▸ **INPUT DATA**:
= Beginning of Section =

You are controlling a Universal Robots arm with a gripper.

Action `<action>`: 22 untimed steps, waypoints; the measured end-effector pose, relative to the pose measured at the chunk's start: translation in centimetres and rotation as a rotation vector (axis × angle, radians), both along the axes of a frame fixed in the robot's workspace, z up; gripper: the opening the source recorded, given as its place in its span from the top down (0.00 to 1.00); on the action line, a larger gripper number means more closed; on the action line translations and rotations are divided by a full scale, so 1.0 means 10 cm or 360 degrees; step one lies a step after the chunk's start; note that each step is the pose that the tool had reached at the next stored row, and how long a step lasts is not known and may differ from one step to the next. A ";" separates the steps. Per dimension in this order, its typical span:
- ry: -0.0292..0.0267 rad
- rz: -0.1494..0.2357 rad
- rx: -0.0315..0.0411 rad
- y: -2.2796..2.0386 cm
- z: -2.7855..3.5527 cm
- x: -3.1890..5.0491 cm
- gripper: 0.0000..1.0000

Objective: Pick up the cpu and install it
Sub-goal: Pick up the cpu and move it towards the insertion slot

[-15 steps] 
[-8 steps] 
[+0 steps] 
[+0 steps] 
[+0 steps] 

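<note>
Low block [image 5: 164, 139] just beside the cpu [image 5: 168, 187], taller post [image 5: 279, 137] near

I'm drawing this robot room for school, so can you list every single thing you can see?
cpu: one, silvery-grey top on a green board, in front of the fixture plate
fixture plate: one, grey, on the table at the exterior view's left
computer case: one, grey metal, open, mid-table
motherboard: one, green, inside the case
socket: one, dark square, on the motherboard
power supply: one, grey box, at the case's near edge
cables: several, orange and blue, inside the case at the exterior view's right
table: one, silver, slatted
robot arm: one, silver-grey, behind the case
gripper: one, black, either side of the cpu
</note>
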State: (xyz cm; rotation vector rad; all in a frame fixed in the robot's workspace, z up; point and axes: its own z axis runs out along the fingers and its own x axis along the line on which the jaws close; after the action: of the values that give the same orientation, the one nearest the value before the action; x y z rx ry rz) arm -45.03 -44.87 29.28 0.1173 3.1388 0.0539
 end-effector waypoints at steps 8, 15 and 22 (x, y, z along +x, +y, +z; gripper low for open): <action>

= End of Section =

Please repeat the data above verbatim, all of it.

▸ **TASK OUTPUT**:
You are controlling a Universal Robots arm with a gripper.

Action `<action>`: 22 untimed steps, waypoints; the measured end-effector pose, relative to the pose measured at the chunk's start: translation in centimetres and rotation as a rotation vector (axis × angle, radians), both along the axes of a frame fixed in the robot's workspace, z up; gripper: the opening the source recorded, given as its place in its span from the top down (0.00 to 1.00); on the action line, a larger gripper number means more closed; on the action line translations and rotations are divided by a full scale, so 1.0 means 10 cm or 360 degrees; step one lies a step after the chunk's start; note that each step is the pose that the tool had reached at the next stored row, and how long a step lasts is not known and may differ from one step to the next. A ";" separates the steps. Per dimension in this order, its typical span:
- ry: -0.0292..0.0267 rad
- rz: -0.1494..0.2357 rad
- rx: -0.0315..0.0411 rad
- y: -2.2796..2.0386 cm
- z: -2.7855..3.5527 cm
- x: -3.1890..5.0491 cm
- gripper: 0.0000..1.0000

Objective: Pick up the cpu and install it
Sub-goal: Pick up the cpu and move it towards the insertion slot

[-15 steps] 
[-8 steps] 
[+0 steps] 
[+0 steps] 
[+0 steps] 

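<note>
Low block [image 5: 164, 139] just beside the cpu [image 5: 168, 187], taller post [image 5: 279, 137] near

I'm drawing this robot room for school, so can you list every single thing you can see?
cpu: one, silvery-grey top on a green board, in front of the fixture plate
fixture plate: one, grey, on the table at the exterior view's left
computer case: one, grey metal, open, mid-table
motherboard: one, green, inside the case
socket: one, dark square, on the motherboard
power supply: one, grey box, at the case's near edge
cables: several, orange and blue, inside the case at the exterior view's right
table: one, silver, slatted
robot arm: one, silver-grey, behind the case
gripper: one, black, either side of the cpu
</note>
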State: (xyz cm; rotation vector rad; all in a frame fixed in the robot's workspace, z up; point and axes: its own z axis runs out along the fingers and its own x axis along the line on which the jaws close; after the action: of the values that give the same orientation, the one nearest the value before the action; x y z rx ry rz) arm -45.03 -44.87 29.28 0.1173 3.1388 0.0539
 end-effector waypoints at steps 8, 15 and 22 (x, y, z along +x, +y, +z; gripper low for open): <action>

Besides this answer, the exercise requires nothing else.